那种躯体分离、血肉被切割的疼痛历历在目,他们上楼经过二楼时,二楼那个女人正好开门。
萧声口骂骂咧咧的往地上啐了一口,骂了一句:晦气。
萧声口爸妈跟沈昭一对视上,身子就开始发抖,这个疯女人举着电锯把他们大卸八块的场景在脑海里久久不散,她那双无情的冷酷的嗜血眼眸,像在看畜/生一样的眼眸,他们永远都不会忘记。
“伯伯、伯母,你们俩没事吧?今天下午我一下车,你们俩就突然晕倒了,把大家吓了一大跳,是不是身体有什么问题?在医院做了详细的检查没有?”
沈昭笑容满脸的柔声问。
萧声口爸妈看见她的笑容,只觉得毛骨悚然,压根不敢说话,灰溜溜的跟紧了萧声口,生怕沈昭突然掏出什么东西。
“嗡嗡嗡嗡”
突然响起的声音吓得两人面如白纸,大吼了一声:
“啊啊啊啊!就是这个声音,儿子救命啊!”
萧声口被身后的爸妈一拽,差点从楼梯上摔了下去,好不容易稳住身形,发现两个没用的老东西瘫软在了楼梯上,一股浓重的尿骚味传来。
萧声口怔住,随后爆发出怒吼:
“你们俩有病啊!那就是个手机铃音!”
果然,沈昭从兜里掏出手机,摁掉了闹铃,露出八颗洁白的牙齿,无辜的笑着:
“伯伯、伯母,你们怎么了?哎哟,你们怎么...吓尿了?”
“啊啊啊啊!我受不了了我受不了了,这个疯女人会杀了我们的!儿子救命啊!”
两人扒着儿子的裤子,惨叫声和哭泣声把楼里的人都吸引了出来,同为二楼的两家住户终于打开了房门,看见瘫软在地上的两个老人,顿时嫌弃的捂住了口鼻:
“萧声口,你爸妈也太恶心了,怎么能在楼梯上撒尿呢?”
与此同时,三楼的住户也走下来,“哎哟,这让我们上面的人怎么下楼啊?”
萧声口脸色难看,直接给了自己爸妈各自一巴掌,“赶紧他妈的给我起来,废物东西!你们失心疯了,看见这么个玩意吓成这样?!”

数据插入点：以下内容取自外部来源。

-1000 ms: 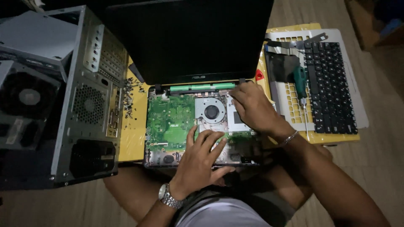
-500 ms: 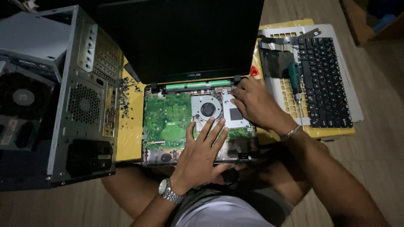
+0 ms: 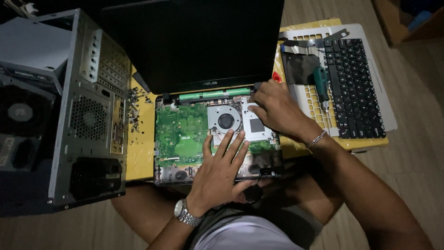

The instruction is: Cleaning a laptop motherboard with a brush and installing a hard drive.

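Note:
An opened laptop base (image 3: 162, 173) lies on a yellow table (image 3: 138, 153), its green motherboard (image 3: 180, 132) and round cooling fan (image 3: 225, 120) exposed, the dark screen (image 3: 194, 41) tilted up behind. My left hand (image 3: 222, 169), wristwatch on the wrist, rests flat with spread fingers on the board just below the fan. My right hand (image 3: 275, 109), a bracelet on its wrist, has its fingertips curled at the upper right corner of the base, beside the silver heatsink plate (image 3: 256, 127) and the hinge. What the fingertips pinch is hidden.
A grey desktop computer case (image 3: 69, 106) stands at the left, with loose screws (image 3: 134, 109) beside it. At the right lies the removed laptop keyboard cover (image 3: 356, 88), a green-handled screwdriver (image 3: 320, 83) and a dark flat part (image 3: 300, 67) on it. Wooden floor surrounds the table.
My right hand has stayed at the base's upper right corner near the hinge. My left hand has spread flatter under the fan. The camera has shifted slightly.

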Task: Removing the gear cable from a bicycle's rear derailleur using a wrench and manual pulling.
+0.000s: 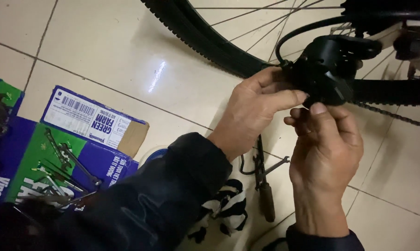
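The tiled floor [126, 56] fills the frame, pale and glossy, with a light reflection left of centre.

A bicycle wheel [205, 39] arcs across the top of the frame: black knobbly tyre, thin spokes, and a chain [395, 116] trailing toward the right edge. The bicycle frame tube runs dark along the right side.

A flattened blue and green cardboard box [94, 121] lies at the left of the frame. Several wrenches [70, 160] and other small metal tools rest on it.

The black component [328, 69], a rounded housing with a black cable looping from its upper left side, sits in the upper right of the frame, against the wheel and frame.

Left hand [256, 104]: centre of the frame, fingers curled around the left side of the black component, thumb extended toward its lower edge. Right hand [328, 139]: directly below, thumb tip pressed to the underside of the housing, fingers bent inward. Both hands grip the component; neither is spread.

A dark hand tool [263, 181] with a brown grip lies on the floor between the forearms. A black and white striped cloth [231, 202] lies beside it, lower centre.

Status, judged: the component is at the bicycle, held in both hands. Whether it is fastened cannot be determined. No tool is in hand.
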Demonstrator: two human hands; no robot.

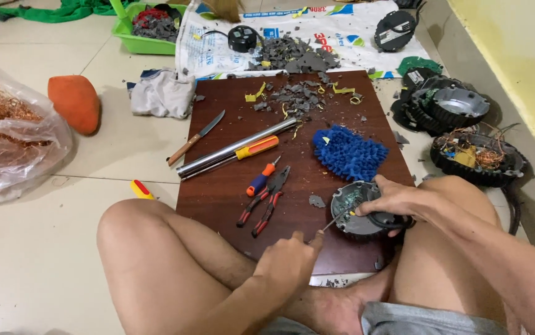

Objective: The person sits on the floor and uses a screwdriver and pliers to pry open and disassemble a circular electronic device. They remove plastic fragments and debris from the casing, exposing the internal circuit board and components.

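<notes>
So the round motor housing [362, 214] sits at the near right corner of the dark wooden board [230, 192] on the floor, right hand [397, 200] clamped over its top rim, fingers wrapped around it. Left hand [289, 263] is closed in a fist on a thin screwdriver [332, 221], tip poking in at the housing's left edge. I'd say keep the tip low and pry in short nudges, with the right hand pressing down so the thing doesn't skate off the board, and keep those fingers out of the blade's line. Containers: the green plastic bin [132, 41] up top holds dark scrap with some red bits, and the clear plastic bag [13, 155] on the left is stuffed with copper wire.
</notes>
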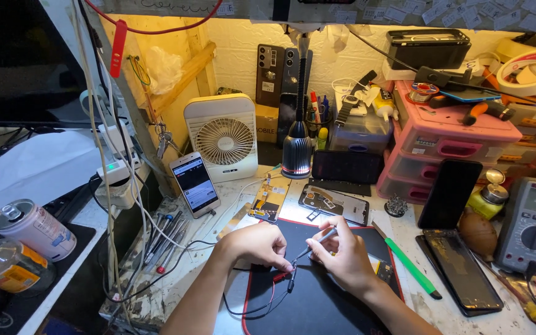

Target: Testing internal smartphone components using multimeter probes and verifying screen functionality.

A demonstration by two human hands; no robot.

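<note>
My left hand [257, 244] rests on a black work mat with a red edge [317, 304], fingers pinched on a thin black wire [262, 304] at its red and black clip end [290, 280]. My right hand [340, 251] holds slim grey tweezers [321, 241] whose tip meets that clip end next to my left fingertips. An opened phone body [333, 203] lies just beyond the mat, and a small circuit part with a yellow flex [267, 201] lies to its left.
A white desk fan [221, 134], a lit phone [195, 183] and a lamp base [296, 155] stand behind. Pink drawers [448, 142], a multimeter [531, 223], dark phones [463, 270] and a green-handled tool [410, 267] sit right. Cans [32, 229] and several screwdrivers [165, 239] lie left.
</note>
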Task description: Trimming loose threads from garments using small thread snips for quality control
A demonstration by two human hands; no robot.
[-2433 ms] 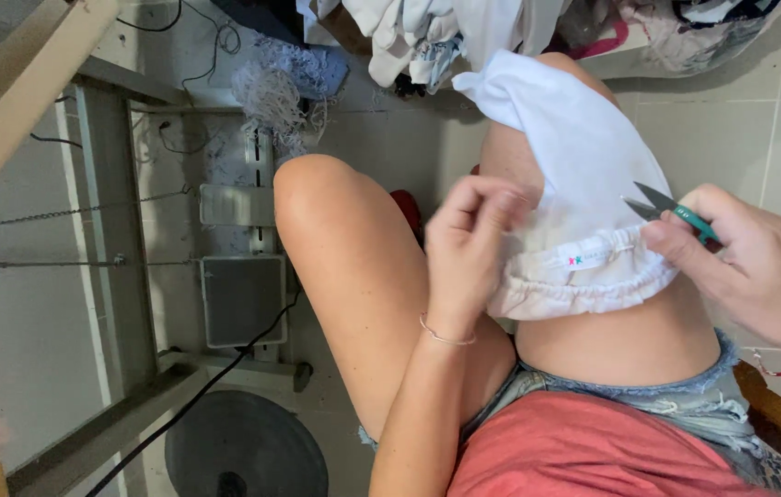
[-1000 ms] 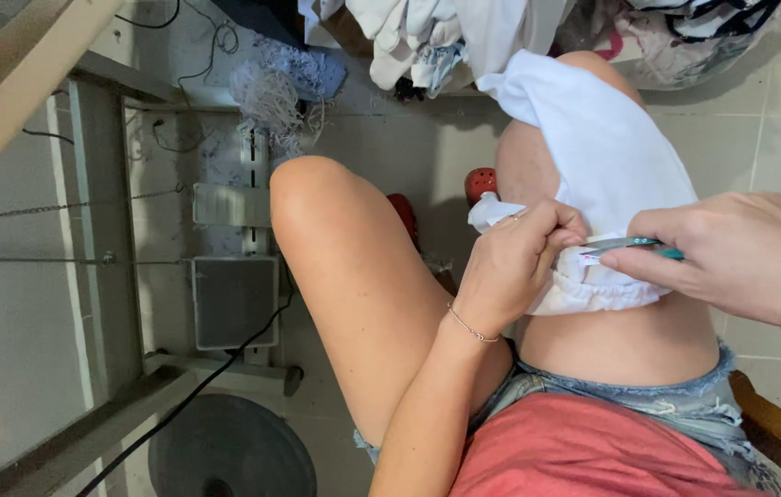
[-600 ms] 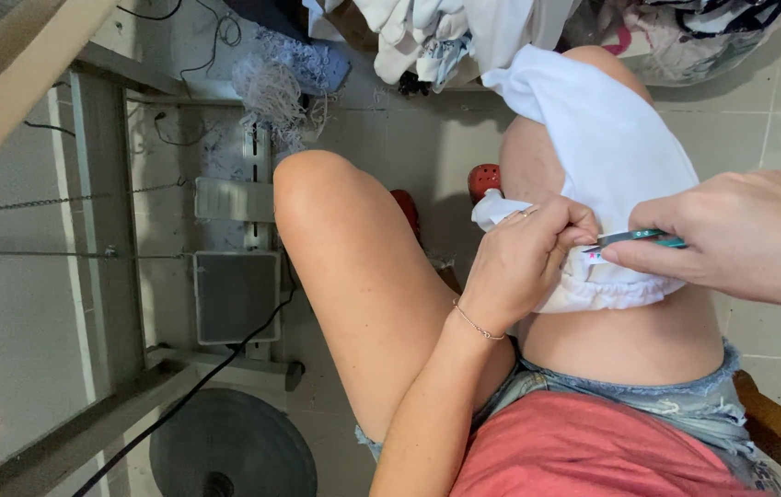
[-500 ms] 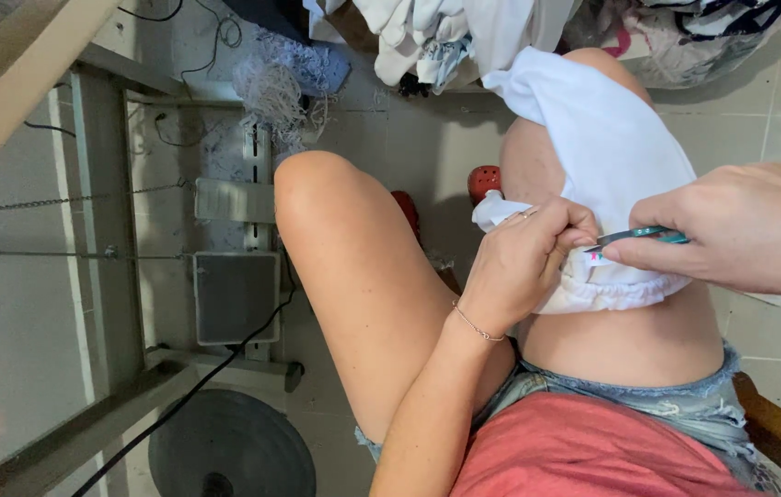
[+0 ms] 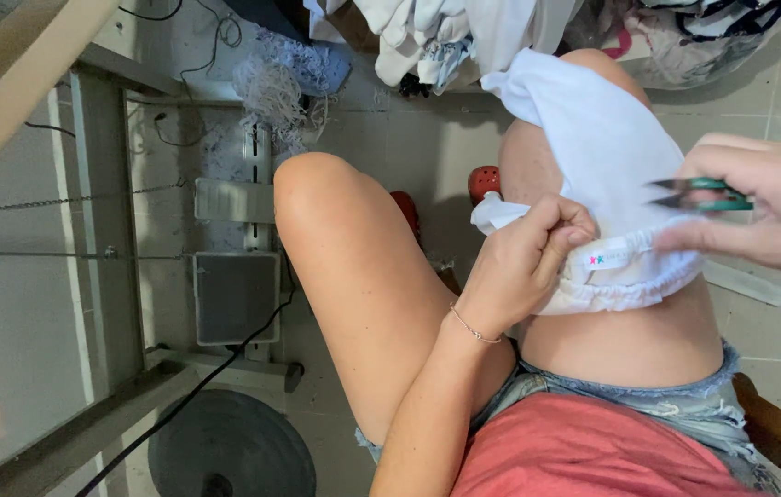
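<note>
- Head view: left hand (image 5: 524, 267) pinches white garment (image 5: 593, 156) beside its small white label (image 5: 616, 258) (coloured marks).
- Right hand (image 5: 768, 216) grips green thread snips (image 5: 699, 195), raised above the waistband.

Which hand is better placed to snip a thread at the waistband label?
Right, probably: the right hand holds the thread snips beside the white garment, while the left hand pinches the waistband near the label.

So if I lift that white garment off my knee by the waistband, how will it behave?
The white garment drapes over the knee, so it will probably hang limp. It looks thin, likely light. The left hand pinches its gathered waistband, which may stretch.
</note>
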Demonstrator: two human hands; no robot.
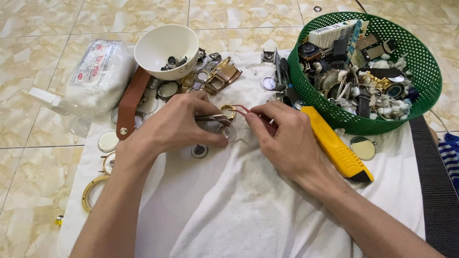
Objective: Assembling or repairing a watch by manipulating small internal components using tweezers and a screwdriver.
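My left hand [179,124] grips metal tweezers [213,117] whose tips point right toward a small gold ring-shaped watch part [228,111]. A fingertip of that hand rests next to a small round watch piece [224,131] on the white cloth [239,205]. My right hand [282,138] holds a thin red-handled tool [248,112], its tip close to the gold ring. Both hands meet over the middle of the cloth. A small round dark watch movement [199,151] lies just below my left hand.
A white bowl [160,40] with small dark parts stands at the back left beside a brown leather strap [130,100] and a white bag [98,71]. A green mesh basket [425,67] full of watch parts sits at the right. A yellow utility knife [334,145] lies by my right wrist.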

萧声口狐疑的盯了沈昭一下,要不是当时在场的所有人都说沈昭什么也没做,距离他爸妈有十米远,他真要怀疑这个女人是不是真的对他爸妈做了什么。
沈昭只是下了个车,他爸妈就惨叫着昏倒了。
太奇怪了。
邻居都出来了,萧声口爸妈终于找回了一点胆量,慢慢的从地上爬起来,互相搀扶着脸色灰白的上楼去了。
眼看着萧家人就要走了,邻居再也忍不住,高喊道:“萧声口,你爸妈的尿!”
“知道了,吵什么吵,我待会让我老婆来弄干净!”
萧声口没好气的回答。
见没戏看了,邻居们都进屋了,沈昭也关上了房门。
回到家的两人吵着闹着要搬家,不在这里住了,说二楼那个女人是个杀人狂魔。
萧声口和老婆破口大骂,骂两个老鬼脑子有病,骂了整整一晚上,整栋楼都是他家的咒骂声和小孩大吵大闹的声音,搞得其他人怨声载道。
沈昭让系统屏蔽了所有动静,双手放在腹部,嘴角带着笑意睡去。
原身买的这套房子是三室两厅,套内面积一百五,客厅、卧室、厨房、卫生间以及阳台空间都很大。
前面没有建筑物,光线好通风好,是个完美的居住地。
如果不是遇到萧家那群牲口,原主会过得很幸福。
所以,沈昭不会轻易放过他们一家人。
夜晚,沈昭再次让两个老东西体验了一把被电锯虐杀的感觉。
凌晨两点,萧声口爸妈在睡梦中惨叫连连,惊醒过后全身是汗,把家里所有的灯打开了,然后冲到了儿子儿媳的卧室,像狗一样趴在了床边:
“儿子,救命,那个疯女人来我们家了!她...她这次把我和你爸的头都锯下来了!”